Doug Workman, president of the Nunavut Employees Union, declined to comment on this development when asked about it just before Nunatsiaq News’ press deadline Wednesday.
“I’d have to seek a legal opinion first,” Workman said.
Matthews said that if union members picket the dump entrance on Saturday, it will be up to community members to decide if they wish to cross the line.
Matthews said city officials also decided to look at ways of opening up blocked drainage systems to eliminate the dangerous pools of spring melt-water that have appeared all over Iqaluit in recent weeks.
He said the city wants to drain the pools of water to protect children from falling into them, and said he hopes the union will understand why.
“We’re still very hopeful that the union will realize the danger of the situation,” Matthews said.
The city locked out its unionized workers just after the Easter weekend, saying this measure is the only way to ensure that the union complies with an agreement to provide essential services for the duration of the contract dispute.
The union, Local 6 of the NEU, still takes the position that it has followed the essential services agreement to the letter, and they say the city has made false accusations against them.
“All they have to do is pick up the phone and call us and we can discuss emergency situations,” Workman said.
The city has received permission from the Canada Industrial Relations Board to seek an injunction in court to enforce its interpretation of the essential services agreement.
But Matthews says the city hasn’t yet made a decision on whether to do that, and is still gathering evidence to support its position.
“Its necessary for the city to prove beyond any element of doubt that there really is an emergency,” Matthews said.
A grader owned by the R.L Hanson firm of Iqaluit has been grading the city’s dilapidated roads since last Thursday, when a group of union members tried to stop it from doing repair work on the airport road.
The protestors allowed the grader to continue after RCMP officers arrived.
Matthews said the Hanson grader isn’t doing bargaining unit work.
“I think there was some confusion that this grader was cutting into the jobs of the town, but it definitely isn’t. This is a contract that was contemplated long before the labour dispute became a reality,” Matthews said.
On Wednesday, some Local 6 members began picketing the R.L. Hanson yard in Lower Base, accusing Hanson’s staff of scabbing.
Workman said he had no comment on this move, saying that he had just heard about it.
As for Iqaluit volunteers who have been filling potholes on their own, Matthews said it’s “very healthy” for the community.
“I think it’s wonderful.
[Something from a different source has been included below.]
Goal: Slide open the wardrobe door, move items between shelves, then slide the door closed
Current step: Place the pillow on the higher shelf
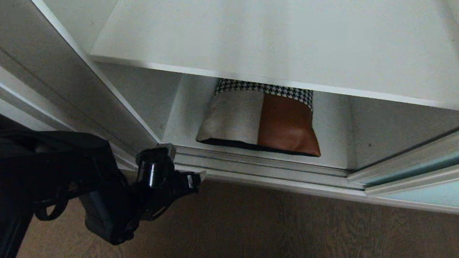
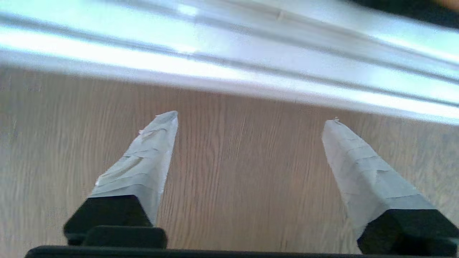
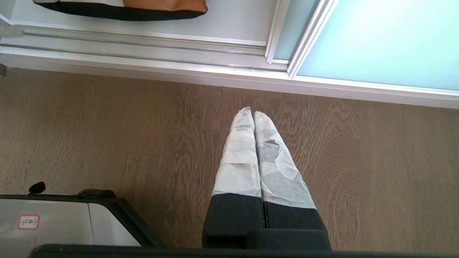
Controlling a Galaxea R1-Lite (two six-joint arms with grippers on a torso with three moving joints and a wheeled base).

I like the idea of seeing people go out and filling in the potholes on their own, people that don’t have a particular side or leaning with one side or the other.”
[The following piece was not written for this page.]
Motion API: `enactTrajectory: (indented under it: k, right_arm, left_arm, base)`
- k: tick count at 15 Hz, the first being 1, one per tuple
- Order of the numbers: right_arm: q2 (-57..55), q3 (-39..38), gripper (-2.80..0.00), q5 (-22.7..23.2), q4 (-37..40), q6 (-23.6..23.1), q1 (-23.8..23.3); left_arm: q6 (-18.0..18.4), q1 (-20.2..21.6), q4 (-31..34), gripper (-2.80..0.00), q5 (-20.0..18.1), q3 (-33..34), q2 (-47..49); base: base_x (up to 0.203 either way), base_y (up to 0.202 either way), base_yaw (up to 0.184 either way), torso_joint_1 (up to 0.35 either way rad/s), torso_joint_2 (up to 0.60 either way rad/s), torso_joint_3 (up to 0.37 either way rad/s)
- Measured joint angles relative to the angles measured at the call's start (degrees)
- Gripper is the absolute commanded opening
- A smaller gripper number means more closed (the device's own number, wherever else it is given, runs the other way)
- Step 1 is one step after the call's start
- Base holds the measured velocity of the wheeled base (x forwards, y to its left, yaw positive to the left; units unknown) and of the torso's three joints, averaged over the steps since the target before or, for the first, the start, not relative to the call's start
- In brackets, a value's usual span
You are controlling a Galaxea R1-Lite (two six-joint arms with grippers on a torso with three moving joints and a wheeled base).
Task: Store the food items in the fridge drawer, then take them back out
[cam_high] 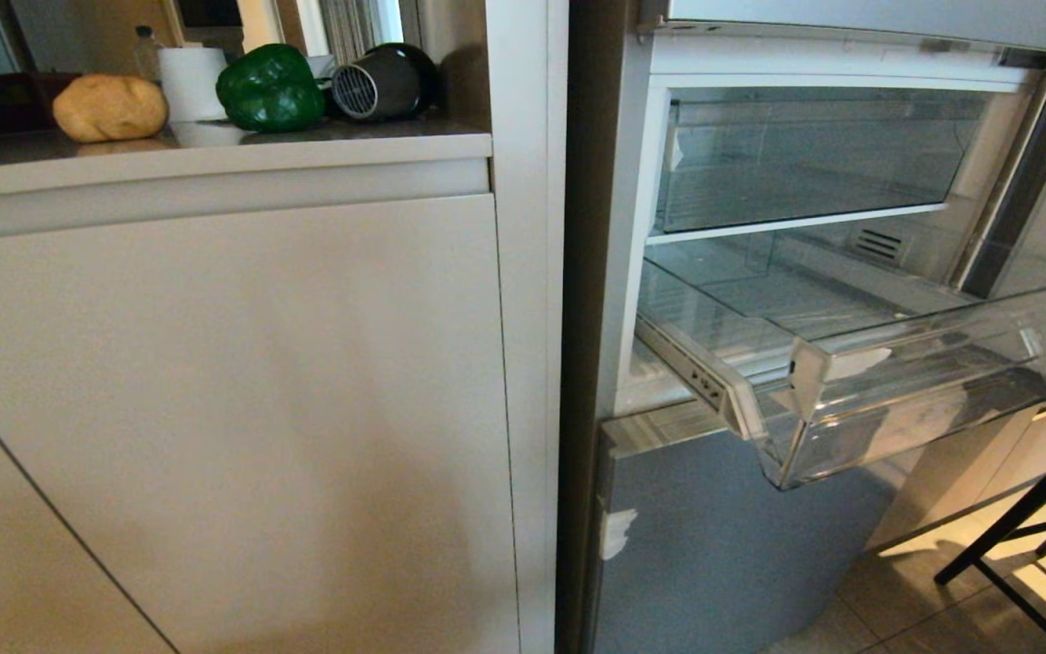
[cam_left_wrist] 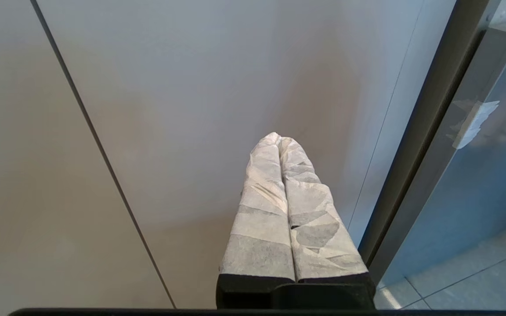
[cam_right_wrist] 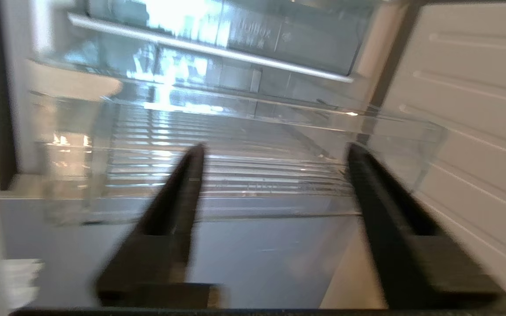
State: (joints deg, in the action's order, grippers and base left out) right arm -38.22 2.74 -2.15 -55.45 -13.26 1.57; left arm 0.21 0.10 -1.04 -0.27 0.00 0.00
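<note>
Head view shows a grey countertop (cam_high: 305, 136) at the upper left of the frame, carrying the potato (cam_high: 110, 107) and the green bell pepper (cam_high: 271, 88), near each other but apart, above beige cabinet doors (cam_high: 214, 409). At right, the fridge (cam_high: 714, 545) stands open, its clear drawer (cam_high: 895, 400) pulled out over a tiled floor (cam_high: 895, 609). The right gripper (cam_right_wrist: 272, 151) faces the drawer, fingers spread apart, holding nothing. The left gripper (cam_left_wrist: 279, 140), wrapped fingers pressed together and empty, points at a cabinet door.
</note>
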Motion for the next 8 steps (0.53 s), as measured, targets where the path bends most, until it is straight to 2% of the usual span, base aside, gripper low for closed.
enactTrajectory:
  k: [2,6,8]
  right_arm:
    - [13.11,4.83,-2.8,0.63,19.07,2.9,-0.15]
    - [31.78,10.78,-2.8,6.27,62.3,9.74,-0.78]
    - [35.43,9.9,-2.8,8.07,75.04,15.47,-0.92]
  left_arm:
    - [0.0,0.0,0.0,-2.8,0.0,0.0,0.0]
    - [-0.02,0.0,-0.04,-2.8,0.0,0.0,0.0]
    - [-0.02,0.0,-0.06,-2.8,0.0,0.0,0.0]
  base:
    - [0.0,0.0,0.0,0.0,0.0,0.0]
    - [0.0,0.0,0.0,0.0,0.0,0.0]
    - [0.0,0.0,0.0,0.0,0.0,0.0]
Neither side appear ready to make any moves that might lead to a settlement of the dispute.
The city has already rejected the idea of submitting the dispute to a form of binding arbitration in which an arbitrator would come up with a compromise contract.
Matthews said the union deliberately came into negotiations with an unrealistically high proposal, in the hope that an arbitrator would rule 50-50 between the two offers and produce an agreement more favourable to the union than to the city.
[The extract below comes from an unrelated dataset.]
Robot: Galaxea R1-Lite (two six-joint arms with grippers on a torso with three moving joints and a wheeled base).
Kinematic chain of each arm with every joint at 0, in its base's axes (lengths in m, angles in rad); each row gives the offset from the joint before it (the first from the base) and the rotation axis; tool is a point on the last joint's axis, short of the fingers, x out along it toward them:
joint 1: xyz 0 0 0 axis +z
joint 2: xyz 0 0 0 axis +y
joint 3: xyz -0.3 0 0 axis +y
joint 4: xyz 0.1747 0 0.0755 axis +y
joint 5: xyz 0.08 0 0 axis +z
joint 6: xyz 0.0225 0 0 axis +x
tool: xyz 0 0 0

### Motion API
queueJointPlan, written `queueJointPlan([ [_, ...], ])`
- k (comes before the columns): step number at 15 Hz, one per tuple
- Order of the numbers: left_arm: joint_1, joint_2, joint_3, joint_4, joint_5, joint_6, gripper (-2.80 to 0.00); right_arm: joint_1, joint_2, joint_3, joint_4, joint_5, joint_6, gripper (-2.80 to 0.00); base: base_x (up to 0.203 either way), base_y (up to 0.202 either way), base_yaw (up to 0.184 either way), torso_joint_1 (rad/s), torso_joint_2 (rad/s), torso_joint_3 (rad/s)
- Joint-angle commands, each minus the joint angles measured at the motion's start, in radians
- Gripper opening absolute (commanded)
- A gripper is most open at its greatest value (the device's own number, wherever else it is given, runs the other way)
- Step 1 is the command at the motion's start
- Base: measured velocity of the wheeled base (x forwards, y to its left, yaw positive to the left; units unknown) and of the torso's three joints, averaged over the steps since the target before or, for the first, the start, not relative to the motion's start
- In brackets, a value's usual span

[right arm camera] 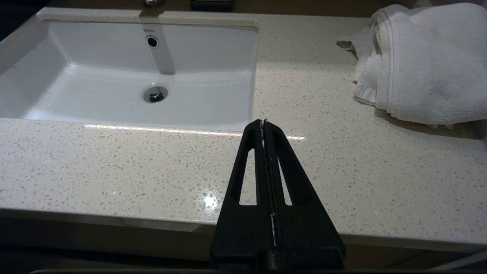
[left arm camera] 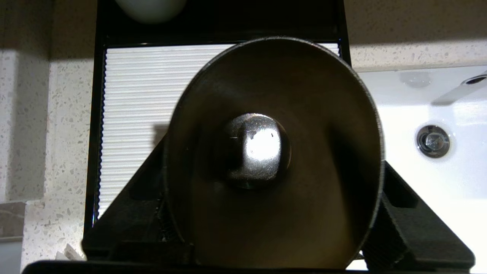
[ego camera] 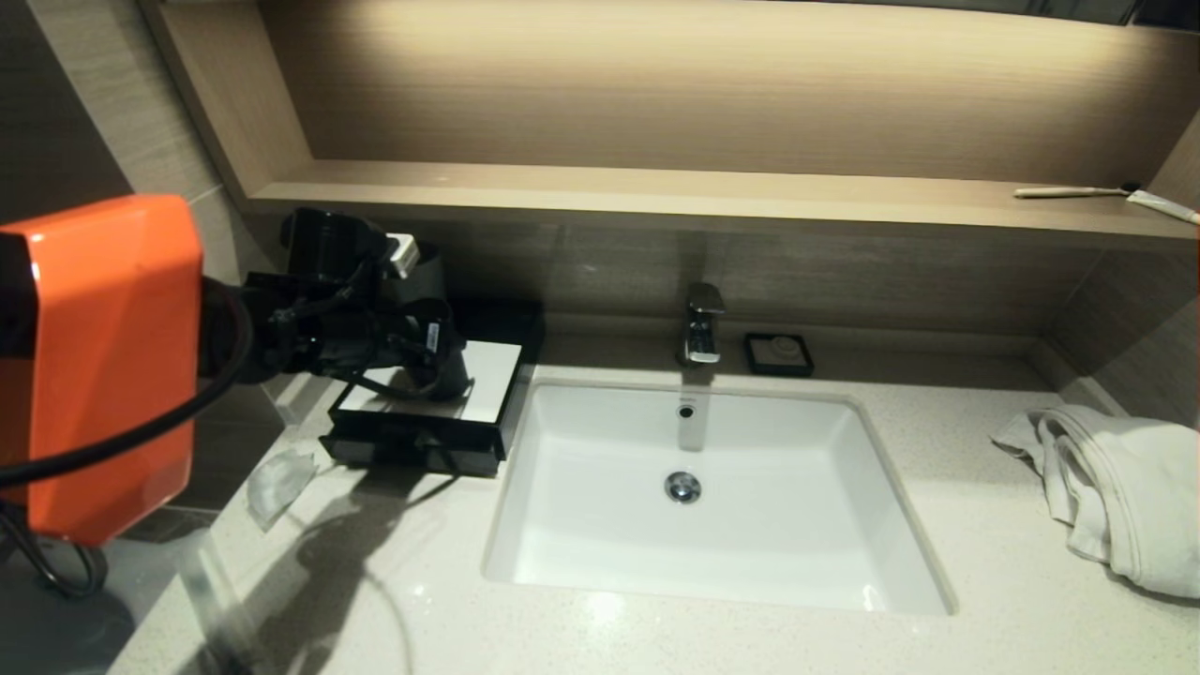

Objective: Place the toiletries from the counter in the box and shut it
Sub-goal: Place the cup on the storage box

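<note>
My left gripper is shut on a dark round cup and holds it over the black box, which has a white ribbed lining. In the left wrist view I look straight into the cup, with a finger on each side of it, and my left gripper is hidden behind it. A small clear plastic packet lies on the counter left of the box. My right gripper is shut and empty above the counter's front edge, right of the sink.
The white sink with its tap sits in mid-counter. A black soap dish stands behind it. A white towel lies at the right. A toothbrush and tube lie on the shelf. A pale rounded thing sits at the box's far end.
</note>
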Motion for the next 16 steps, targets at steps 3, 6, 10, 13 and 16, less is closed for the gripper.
queueJointPlan([
  [3,0.001,0.002,-0.001,-0.006,0.000,-0.002,0.00,0.000,0.000,0.000,0.000,0.000,0.000,-2.80,0.000,0.000,0.000,0.000,0.00,0.000],
  [6,0.001,-0.025,0.007,-0.006,0.001,-0.002,0.00,0.000,0.000,0.000,0.000,0.000,0.000,-2.80,0.000,0.000,0.000,0.000,0.00,0.000],
  [10,0.001,-0.085,0.074,-0.007,0.000,-0.007,0.00,0.000,0.000,0.000,0.000,0.000,0.000,-2.80,0.000,0.000,0.000,0.000,0.00,0.000],
  [13,0.000,-0.167,0.159,-0.016,0.002,-0.014,0.00,0.000,0.000,0.000,0.000,0.000,0.000,-2.80,0.000,0.000,0.000,0.000,0.00,0.000],
  [16,0.001,-0.255,0.260,-0.040,0.005,-0.022,0.00,0.000,0.000,0.000,0.000,0.000,0.000,-2.80,0.000,0.000,0.000,0.000,0.00,0.000],
])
He said, however, that the city might consider a form of arbitration in which an arbitrator would choose between the two offers now on the table.
“The other alternative with arbitration is to put both offers on the table and ask the arbitrator to choose one or the other,” Matthews said. “I’m not sure if council would go with that, but if council did go with it, it would be on the understanding that they feel very confident that their offer is sufficiently fair.”
On May 23, members of the Canada Industrial Relations Tribunal will arrive in Iqaluit to decide on a bad faith bargaining complaint that the union made against the city several weeks ago.